Drop me a line on there anytime. It's a great place to gather readers. In my experience, they want books that are finished, and you can't get featured unless you have a full book finished on there. If you've got a perma free, it's the perfect place to showcase it. Like everything, it starts slow. But once you get featured, it all speeds up.

I won't quit lol. I've been having my 'I quit' drama every couple of months for years now. The symptoms usually kick in on release day when a tumbleweed blows by, and I look down to find a frog croaking at me before the wind begins to howl around me in that 'you haven't sold a book' kind of way. They last about a week and then they fade away when I start writing a new story. Book release day should be renamed to 'The Day the Earth Stood Still'. That way it wouldn't be an emotional rollercoaster of hope that gets smooshed into a wall at hundred miles an hour.

Watty won't help you sell books, but it will give you loyal fans, helpful readers, the pleasure of seeing people enjoying your story, and those really annoying highlight comments that only make sense to people from planet Zorg.


----------



## Kas Thomas (Aug 14, 2014)

Apparently WriteOn.amazon.com is no longer a secret. Amazon says:



> Here's what's changing:
> 
> - *No more code of silence.* Members are now free to talk publicly about Write On. Tweet, post, and tumbl your heart out.
> - *More members.* We're going to keep inviting new (cool) people to join the community, so be prepared to see some fresh faces. Help us welcome them--say "hello" in the forums or post a comment on a newbie's story!
> ...


So it's no longer in private beta, but it's not exactly public, either.
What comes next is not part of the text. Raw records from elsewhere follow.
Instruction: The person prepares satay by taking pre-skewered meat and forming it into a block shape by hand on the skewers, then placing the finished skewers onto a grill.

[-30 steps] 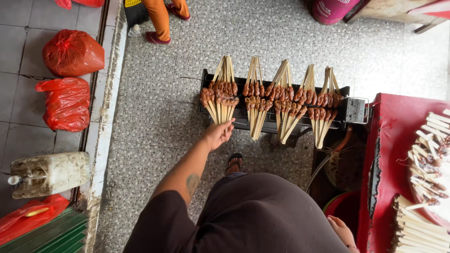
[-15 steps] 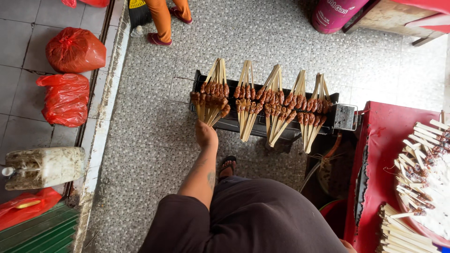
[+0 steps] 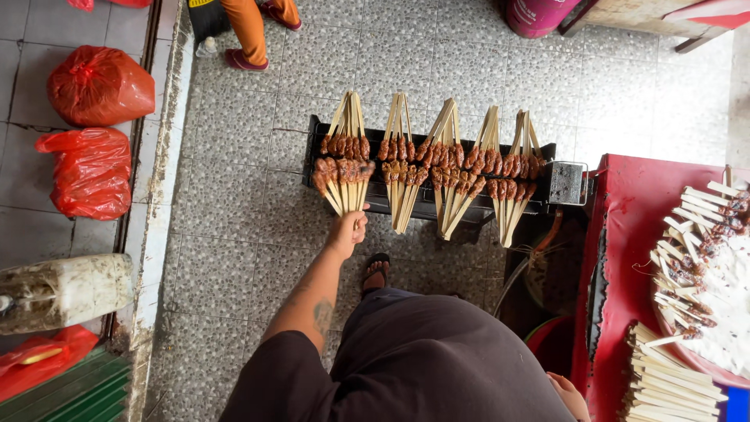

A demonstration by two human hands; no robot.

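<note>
Left hand (image 3: 346, 233) reaches forward, fingers closed around the bare stick ends of the leftmost skewer bundle (image 3: 344, 160), holding it. That bundle lies across the black grill (image 3: 566, 181), meat end away from the hand, sticks fanned toward it. Four more skewer bundles (image 3: 457, 164) sit to the right of the hand on the same grill, side by side, some touching. Right hand (image 3: 569, 393) low at the body's right side, mostly hidden; cannot tell if it is open or closed. Just right of it, the red surface (image 3: 625, 234) carries a tray of raw skewers (image 3: 703, 258) and a stack of bare sticks (image 3: 664, 383). Far left of the left hand: red plastic bags (image 3: 98, 86) on the floor.
</note>
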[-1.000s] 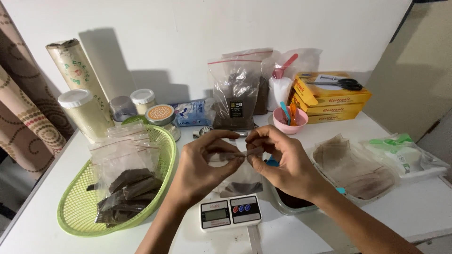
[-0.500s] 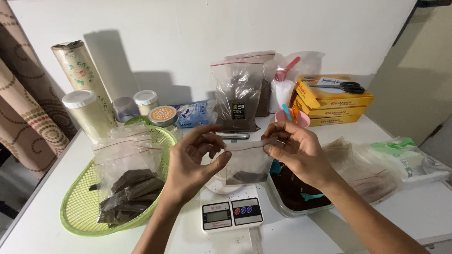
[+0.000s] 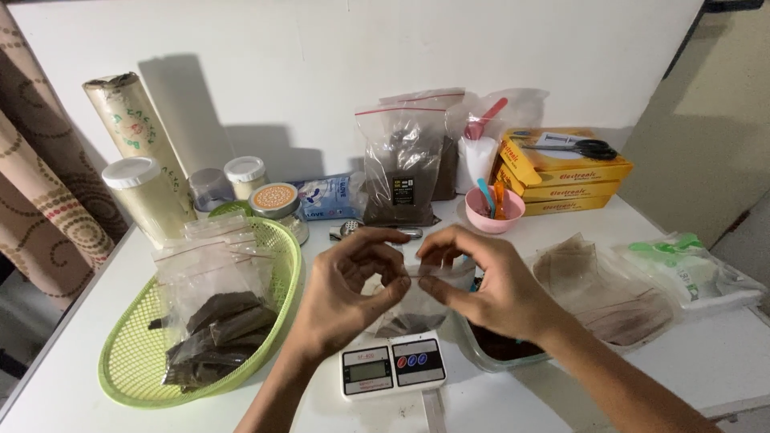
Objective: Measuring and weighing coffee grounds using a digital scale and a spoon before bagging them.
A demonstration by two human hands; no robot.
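Note:
My left hand (image 3: 349, 285) and my right hand (image 3: 481, 285) pinch the top edge of a small clear zip bag (image 3: 417, 309) between thumbs and fingers, close together at its middle. The bag hangs over a small white digital scale (image 3: 391, 366) and holds a little dark brown powder at the bottom. Under my right wrist sits a clear container of dark powder (image 3: 501, 349), partly hidden.
A green plastic basket (image 3: 128, 365) at left holds filled small bags. Jars, a paper roll, a large bag of dark powder (image 3: 399, 164), a pink bowl (image 3: 494, 210), yellow boxes with scissors (image 3: 561, 172) line the wall. Empty bags (image 3: 609, 285) lie at right.
My hands, spread along the bag's top half a second ago, have come back together at its middle and dropped lower, nearer the scale.

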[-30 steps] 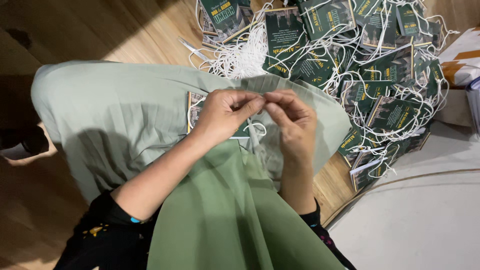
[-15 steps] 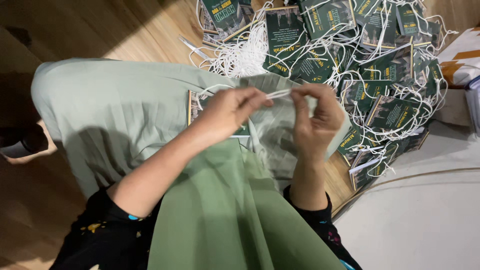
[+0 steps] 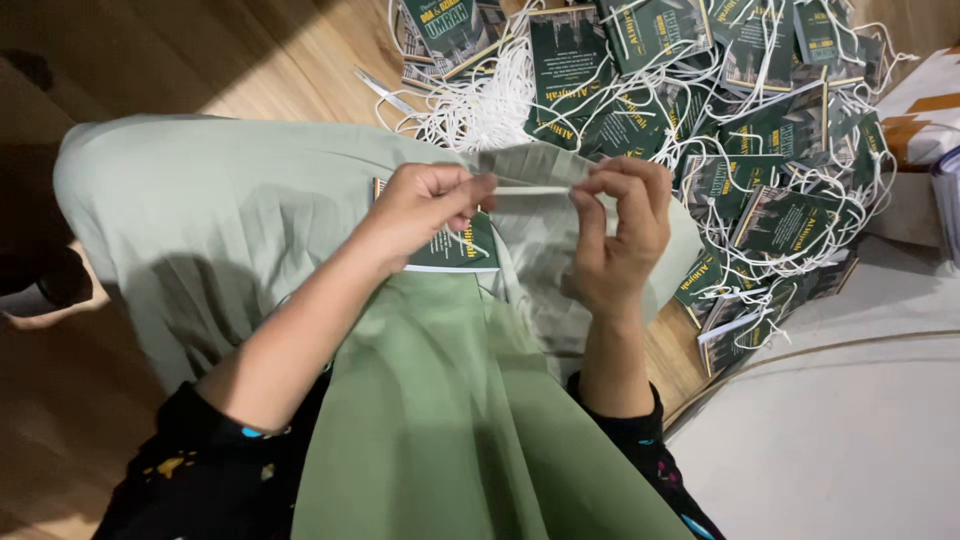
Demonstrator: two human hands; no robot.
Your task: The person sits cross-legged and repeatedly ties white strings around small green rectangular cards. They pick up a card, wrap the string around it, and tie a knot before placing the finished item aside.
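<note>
My left hand [image 3: 425,205] and my right hand [image 3: 620,235] pinch the two ends of a short white cord [image 3: 530,190], held taut between them above my lap. Just under my left hand a dark green booklet [image 3: 455,250] lies on the pale green cloth [image 3: 230,230] that covers my legs. The cord's link to the booklet is hidden by my fingers.
A heap of dark green booklets [image 3: 760,130] tangled with white cords [image 3: 480,100] fills the wooden floor [image 3: 200,60] beyond my knees. A grey-white cushion or mat [image 3: 850,430] lies at the lower right. A patterned cloth [image 3: 925,100] sits at the right edge.
My hands were close together, fingers working at one spot. They have drawn apart sideways, and the white cord is now stretched straight between them.
</note>
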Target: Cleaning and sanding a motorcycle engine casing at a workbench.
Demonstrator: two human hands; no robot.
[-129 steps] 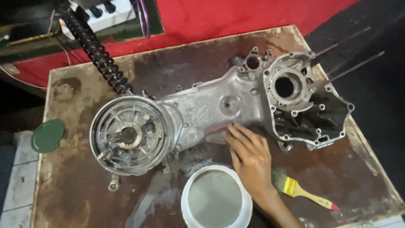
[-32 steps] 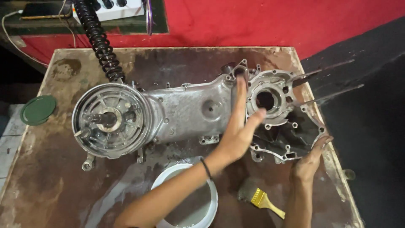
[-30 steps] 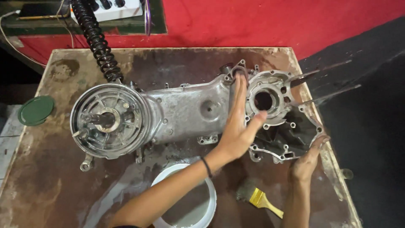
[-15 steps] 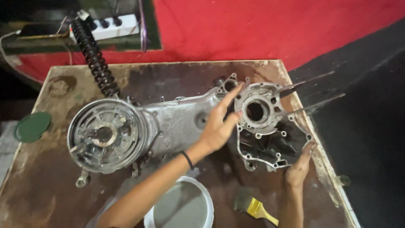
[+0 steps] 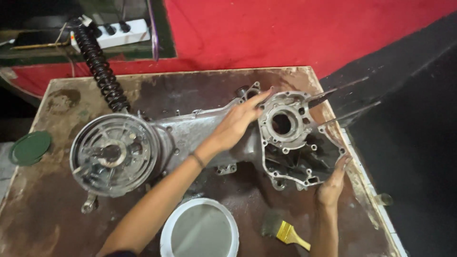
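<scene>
My left hand [image 5: 236, 124] lay flat and open on the engine casing [image 5: 214, 138], fingers spread toward its upper rim, gripping nothing. My right hand [image 5: 332, 183] pressed open-palmed against the casing's lower right edge, its grip not closed around anything. The casing lay across the middle of the stained counter [image 5: 57, 214], its round drum [image 5: 113, 154] at the left end. A black coiled spring [image 5: 101, 71] ran up from the drum. A white bucket [image 5: 200, 231] sat near the front edge, a yellow-handled brush [image 5: 285, 231] just beside it, and a green lid [image 5: 30, 147] off the left side.
</scene>
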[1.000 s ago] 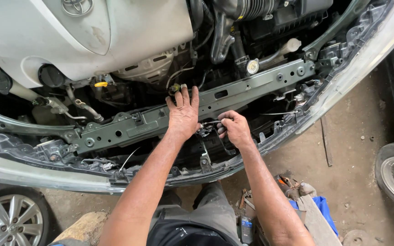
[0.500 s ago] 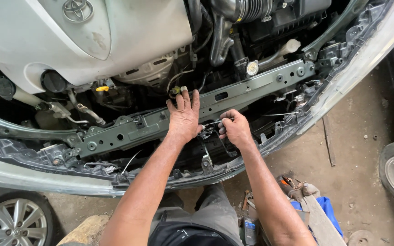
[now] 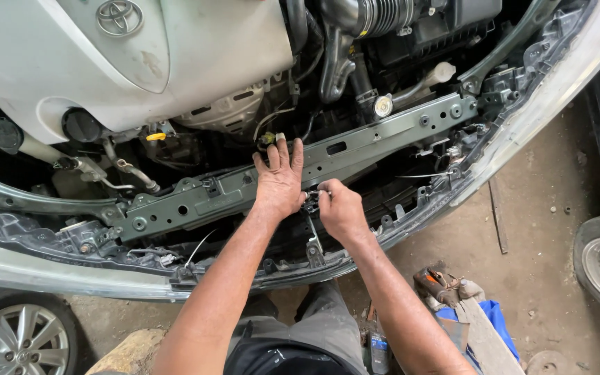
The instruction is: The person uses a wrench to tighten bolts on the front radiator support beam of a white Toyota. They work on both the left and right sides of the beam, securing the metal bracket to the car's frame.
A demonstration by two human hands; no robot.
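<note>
A small dark metal latch part (image 3: 312,201) sits at the front middle of the long grey-green metal bar (image 3: 383,135) that runs across the open front of the car. It looks hard and stiff, and probably a bit greasy, so it is best pinched by its edges with fingertips.

The right hand (image 3: 340,210) is closed around that small part, fingers curled tight. The left hand (image 3: 279,182) lies flat and open on the bar just beside it, fingers spread, pressing down. The two hands are almost touching.

Behind the bar are a big silver-white plastic engine cover (image 3: 140,62), black hoses (image 3: 335,66) and a ribbed black air pipe (image 3: 383,15). A curved silver bumper frame (image 3: 71,267) goes around the front.

Below is a dusty grey concrete floor (image 3: 543,229). Two wheels with silver rims (image 3: 19,340) stand at the sides, and a blue bag of tools (image 3: 484,319) lies near the person's legs.
</note>
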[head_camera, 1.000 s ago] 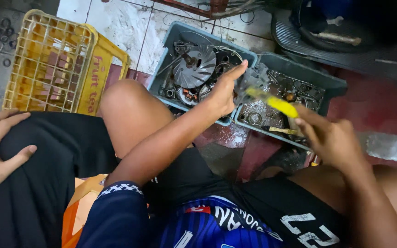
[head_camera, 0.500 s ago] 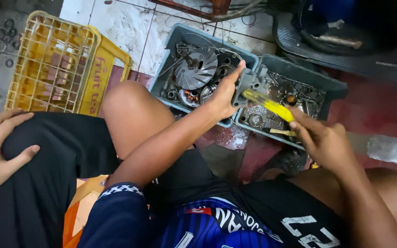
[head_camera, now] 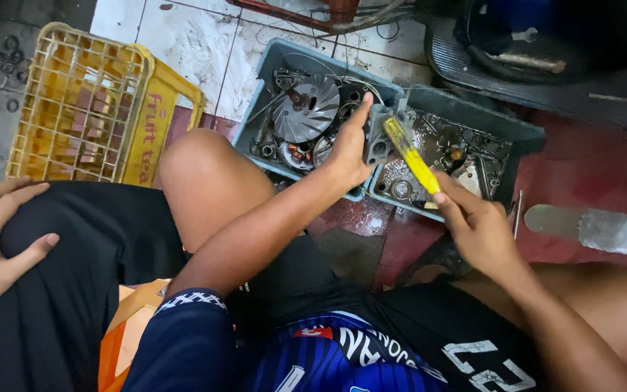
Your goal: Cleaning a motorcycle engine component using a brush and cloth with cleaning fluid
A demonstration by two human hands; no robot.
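The screwdriver tip is hidden behind the grey part, itself partly covered by the left hand. The bottle is cut off at the right edge. Tray contents are too small to be identified.

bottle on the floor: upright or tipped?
Tipped: the bottle lies on its side on the red floor, right of the right hand.

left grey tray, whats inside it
The left grey tray holds a finned metal fan disc, wires and small parts. The left hand covers its right corner.
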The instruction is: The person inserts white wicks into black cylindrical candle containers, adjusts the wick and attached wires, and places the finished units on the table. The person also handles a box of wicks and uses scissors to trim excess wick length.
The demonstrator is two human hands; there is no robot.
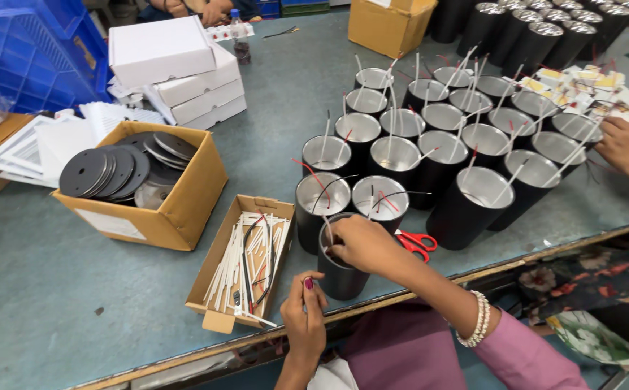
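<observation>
A: What lies far left of the hands?

B: A blue crate (29, 54) at the worktop (62, 289) corner, white boxes (177, 68) stacked beside it, and a carton (184, 206) of black discs (105, 172).

A: And nearer the grips?

B: A shallow tray (217, 260) of white and black wires (249, 263) sits just left of the left hand (304, 314). That hand hovers at the worktop's front edge, fingers pinched together around something thin; I cannot tell what it is.

A: The right hand?

B: The right hand (361, 244) reaches into the mouth of a black can (340, 278) standing just above the left hand. Its fingers are curled inside the rim, so the grip is clenched, but what it holds in there is hidden.

A: What is around that can?

B: Directly behind the right grip stand rows of the same black cans (437, 137), silver inside, each with white and red wires sticking up. Red scissors (419, 244) lie just right of the right wrist, touching the worktop.

A: Further right?

B: Another person's hand (626, 148) works at the far right, next to small yellow-and-white cards (582, 87). Behind them stand capped black cylinders (538, 32), and a brown box (388, 25).
</observation>
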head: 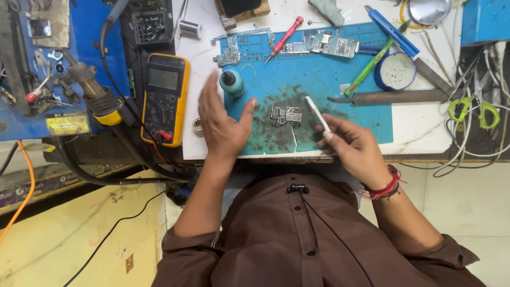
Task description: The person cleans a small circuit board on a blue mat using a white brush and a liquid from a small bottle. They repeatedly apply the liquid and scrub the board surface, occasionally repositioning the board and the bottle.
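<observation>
Circuit board (286,115): laid bare on the blue mat (340,114), dark residue around it, cleaning judged underway. White brush (317,113) is pinched in right hand (355,148); left hand (222,126) is held open, fingers apart, beside a teal bottle (231,82).

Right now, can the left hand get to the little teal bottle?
Probably yes. The left hand hovers open just below the teal bottle, and nothing lies between them on the blue mat.
</observation>
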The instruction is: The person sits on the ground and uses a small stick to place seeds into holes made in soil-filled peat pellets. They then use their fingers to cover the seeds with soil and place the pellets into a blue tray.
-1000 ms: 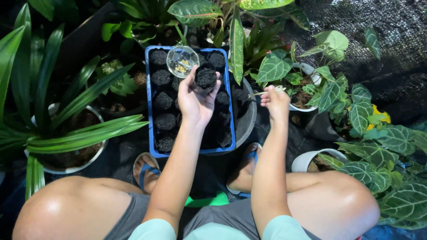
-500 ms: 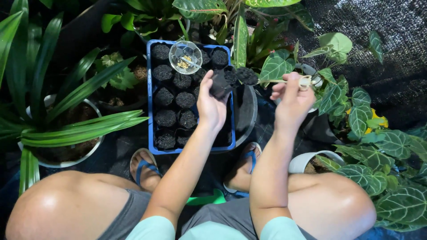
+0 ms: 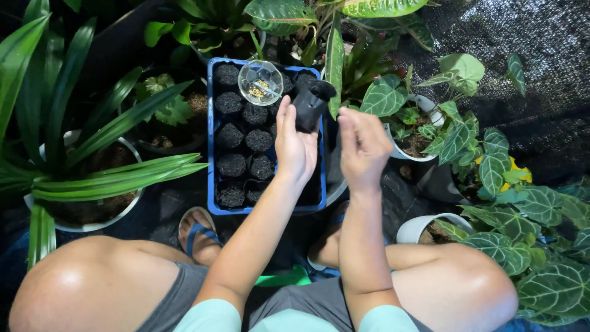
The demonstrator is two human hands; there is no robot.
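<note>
My left hand (image 3: 295,147) is shut on a small black soil-filled pot (image 3: 310,104), lifted and tilted over the right side of a blue tray (image 3: 211,123). The tray holds several more black pots of soil. A clear bowl (image 3: 260,82) with yellowish grains and a thin stick rests on the pots at the tray's far end. My right hand (image 3: 364,150) hovers just right of the lifted pot, its back toward me. Its fingers are bent close together, and whatever is in them is hidden.
A long-leaved plant in a white pot (image 3: 86,224) stands at the left. Veined-leaf plants (image 3: 541,209) and white pots (image 3: 418,227) crowd the right. My knees frame the bottom, with a blue sandal (image 3: 198,230) below the tray. Black woven cloth (image 3: 541,74) covers the ground.
My left hand has carried the black pot to the right and tilted it. My right hand came back from the plants on the right toward the pot; the thin tool it held no longer shows.
</note>
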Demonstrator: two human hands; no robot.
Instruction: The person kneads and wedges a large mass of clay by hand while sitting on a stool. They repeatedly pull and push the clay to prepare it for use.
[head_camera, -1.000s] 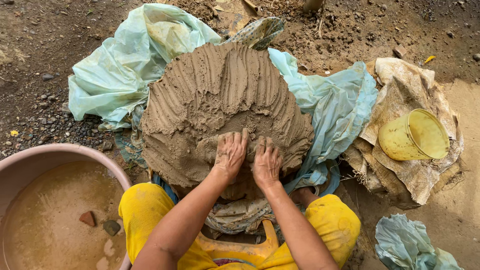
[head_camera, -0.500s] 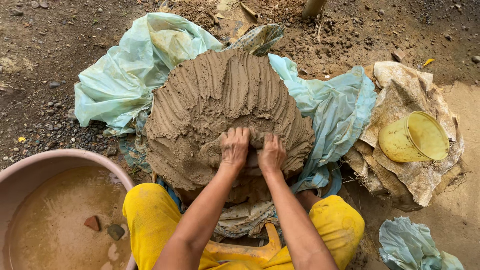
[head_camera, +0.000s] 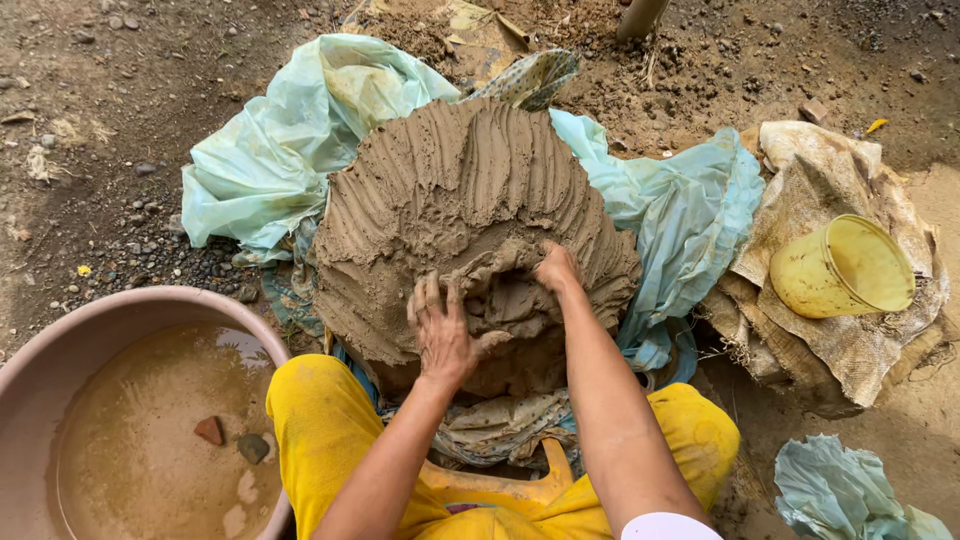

I have a post at http://bit.ly/B_A_T_T_Y -- first chapter of a romantic comedy -- looking for feedback. (TIA.)

Anyone else have something posted on WriteOn? Share your link(s) -- and your thoughts about the program. It appears to me to be very Wattpad-like. Do we need another Wattpad? Just asking.


----------



## Marti talbott (Apr 19, 2011)

I don't get it. What is this again?


----------



## Patty Jansen (Apr 5, 2011)

Martitalbott said:


> I don't get it. What is this again?


Authonomy for Amazon

*runs away*


----------



## OW (Jul 9, 2014)

Martitalbott said:


> I don't get it. What is this again?


I've no idea either :S


----------



## Tasha Black (May 28, 2014)

Send me one of those access codes and I'll check it out!


----------



## Guest (Oct 2, 2014)

I deleted my first email w/o much interest, but it's something like crowdfunding. You publish the first chapter (or maybe the whole book), along with a cover. Readers read the chapters and vote on their favorites. If you "win," Amazon gives you a five-year publishing contract with a $1,500 advance and 50% NET royalties. What a deal. I'm sure it will be ideal for some indies, but it isn't for me. I didn't pay much attention to subsequent emails, so I have no further details.


----------



## OW (Jul 9, 2014)

Oh the publishing platform thing. I think there is a thread about it on here somewhere, is that the same thing as this then?


----------



## CraigInOregon (Aug 6, 2010)

Guess I don't qualify as new or cool. 

Sent from my LG G2 Android Phone.


----------



## scribblr (Aug 20, 2010)

If the book doesn't do well, you can get the rights back after five years. If the book does well, you can never get the rights back until it stops performing to their specifications.


----------



## Betsy the Quilter (Oct 27, 2008)

I've merged this with the earlier thread about WriteOn...sorry for any confusion.

Betsy
KB Mod


----------



## Jan Hurst-Nicholson (Aug 25, 2010)

I feel that anything that involves readers/friends/crowds voting for something is open to abuse. It's also a good way of Amazon getting free advertising because everyone will be sending out 'vote for me' emails, tweets and Facebook pleas  .  But I may be wrong  .


----------



## CraigInOregon (Aug 6, 2010)

I decided to request a code for myself.

Because... why not? 

I may not be that new at 48, but last I touched my forehead, I decided I am at least kinda cool...


----------



## 75845 (Jan 1, 1970)

So Amazon's game plan continues along the lines of "We will create replicas of every other service out there (including traditional publishing) and eventually there will be no need to ever leave our building." No thanks, but then I'm apparently not cool enough. What this marketing plan thought up by a frat party on internships in Seattle?


----------



## D-C (Jan 13, 2014)

I logged on when I first had the invite, but then promptly forgot about it. 

Another forum?

No thanks.


----------



## CraigInOregon (Aug 6, 2010)

I'm on WriteOn, now. Finally received an email and access code. 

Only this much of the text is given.